- _Aim of the task_: Starting at the line that contains "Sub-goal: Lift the", transcribe each line exactly through the last line of the data. Include nothing else.
Data extract section start
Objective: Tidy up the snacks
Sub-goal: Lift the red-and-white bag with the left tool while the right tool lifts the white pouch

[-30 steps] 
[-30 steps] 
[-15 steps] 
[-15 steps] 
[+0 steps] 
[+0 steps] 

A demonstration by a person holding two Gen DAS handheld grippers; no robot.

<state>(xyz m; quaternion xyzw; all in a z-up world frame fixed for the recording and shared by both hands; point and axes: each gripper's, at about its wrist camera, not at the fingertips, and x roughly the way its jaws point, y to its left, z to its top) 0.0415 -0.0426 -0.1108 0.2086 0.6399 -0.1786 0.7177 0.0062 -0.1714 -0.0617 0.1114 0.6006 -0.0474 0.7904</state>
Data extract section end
- _Result of the task_:
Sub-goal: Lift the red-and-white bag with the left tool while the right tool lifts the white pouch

[-30 steps] 
[-30 steps] 
[-15 steps] 
[-15 steps] 
[+0 steps] 
[+0 steps] 

A demonstration by a person holding two Gen DAS handheld grippers; no robot.

<state>(xyz m; quaternion xyzw; all in a z-up world frame fixed for the recording and shared by both hands; point and axes: each gripper's, at about its wrist camera, not at the fingertips, and x roughly the way its jaws point, y to its left, z to its top) 0.0415 -0.0426 -0.1108 0.2086 0.6399 -0.1786 0.7177 0.0062 -0.1714 -0.0617 0.1114 0.6006 -0.0474 0.7904</state>

The output as shown is complete.